# Quelle capacité pour mon prochain ipad



## city1 (19 Août 2014)

Bonsoir, 
Mon ipad 3 ayant rendu l'âme , je vais bientôt acheter un iPad Air tarif éducation . Mais j'hésite entre un 16 Go ou 32 Go . La différence de prix me dérange un peu....
Je vais installer quelques applications et quelques phots et vidéos ,alors 16 'go sont suffisant ?


----------



## Deleted member 18124 (20 Août 2014)

Bonjour,

Le 32 Go me semble plus approprié dans ton cas.


----------



## Ealdu (20 Août 2014)

La réponse est pourtant simple:

Ton iPad 3 avait quel capacité?
Cela te convenait-il?


Parceque si tu achètes un iPad pour les autres, moi c'est 128go sans hésiter.....


----------



## adixya (20 Août 2014)

Ealdu a dit:


> moi c'est 128go sans hésiter.....




Ha ha c'est clair vivement les iPad de 1 To (à prix raisonnable bien entendu).


----------



## Membre supprimé 2 (30 Août 2014)

Moi j'ai un iPad Air 16Gb et j'avoue qu'il est déjà plein... Je n'ai pas énormément de photos, aucune vidéo, par contre les applications prennent vite de la place de nos jours... Donc je te conseillerais le 32 pour être certain que ça suffit.


----------



## cillab (31 Août 2014)

city1 a dit:


> Bonsoir,
> Mon ipad 3 ayant rendu l'âme , je vais bientôt acheter un iPad Air tarif éducation . Mais j'hésite entre un 16 Go ou 32 Go . La différence de prix me dérange un peu....
> Je vais installer quelques applications et quelques phots et vidéos ,alors 16 'go sont suffisant ?

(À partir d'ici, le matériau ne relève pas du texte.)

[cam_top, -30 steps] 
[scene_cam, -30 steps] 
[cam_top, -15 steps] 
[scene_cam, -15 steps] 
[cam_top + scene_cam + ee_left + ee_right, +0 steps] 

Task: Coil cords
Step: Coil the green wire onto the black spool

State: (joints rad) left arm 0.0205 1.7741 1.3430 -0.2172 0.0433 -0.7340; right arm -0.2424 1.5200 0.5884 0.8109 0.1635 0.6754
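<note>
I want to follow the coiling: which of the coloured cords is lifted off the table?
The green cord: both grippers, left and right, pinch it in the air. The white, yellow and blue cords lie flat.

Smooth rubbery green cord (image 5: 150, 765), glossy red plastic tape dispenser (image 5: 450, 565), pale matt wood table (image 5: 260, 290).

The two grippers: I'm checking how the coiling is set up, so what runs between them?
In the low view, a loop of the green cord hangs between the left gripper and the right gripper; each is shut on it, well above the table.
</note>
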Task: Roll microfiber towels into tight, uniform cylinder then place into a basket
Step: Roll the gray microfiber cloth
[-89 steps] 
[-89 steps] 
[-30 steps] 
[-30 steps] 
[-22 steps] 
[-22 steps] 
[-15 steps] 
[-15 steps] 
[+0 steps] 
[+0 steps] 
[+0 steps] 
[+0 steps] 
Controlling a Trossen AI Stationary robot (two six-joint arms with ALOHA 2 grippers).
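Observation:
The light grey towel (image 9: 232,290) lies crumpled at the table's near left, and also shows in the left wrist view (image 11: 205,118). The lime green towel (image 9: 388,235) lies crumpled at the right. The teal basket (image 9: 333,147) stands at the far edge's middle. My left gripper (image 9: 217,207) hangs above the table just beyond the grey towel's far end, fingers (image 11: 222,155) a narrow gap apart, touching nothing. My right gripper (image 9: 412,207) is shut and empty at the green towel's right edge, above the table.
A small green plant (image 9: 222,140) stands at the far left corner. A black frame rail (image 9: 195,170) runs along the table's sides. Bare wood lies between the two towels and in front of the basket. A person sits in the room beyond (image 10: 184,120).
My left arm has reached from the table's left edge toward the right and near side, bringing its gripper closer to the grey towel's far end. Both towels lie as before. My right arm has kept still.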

quelques applications,et QUELQUESphotos je connais ça et on charge la mule
moi j'ai ésolu le probléme , un disque dur wifi LACIE FUEL DE 1 TO plus de problémes de stokage


----------



## Deleted member 18124 (31 Août 2014)

nono68200 a dit:


> Moi j'ai un iPad Air 16Gb et j'avoue qu'il est déjà plein... Je n'ai pas énormément de photos, aucune vidéo, par contre les applications prennent vite de la place de nos jours... Donc je te conseillerais le 32 pour être certain que ça suffit.



Je suis un peu dans la même situation, à ceci près que mon iPad n'est pas plein (bien que très rempli).

Cependant, quand je l'ai acheté il y a 2/3 ans, je me suis dit que 16Go suffisaient largement pour l'usage que j'en aurai. Mais au final il se remplit plus vite que je ne pouvais l'imaginer.

C'est pourquoi je recommande aussi le 32 Go.


----------



## flotow (31 Août 2014)

Je suis avec un iPad de 16 Go et ça me convient. Faut juste faire attention


----------



## cillab (1 Septembre 2014)

Tucpasquic a dit:


> Je suis avec un iPad de 16 Go et ça me convient. Faut juste faire attention



 faire ATTENTION c'est trés bien, mais toutes les photos des copines de cet été,ça fait au moins 10 GO lol


----------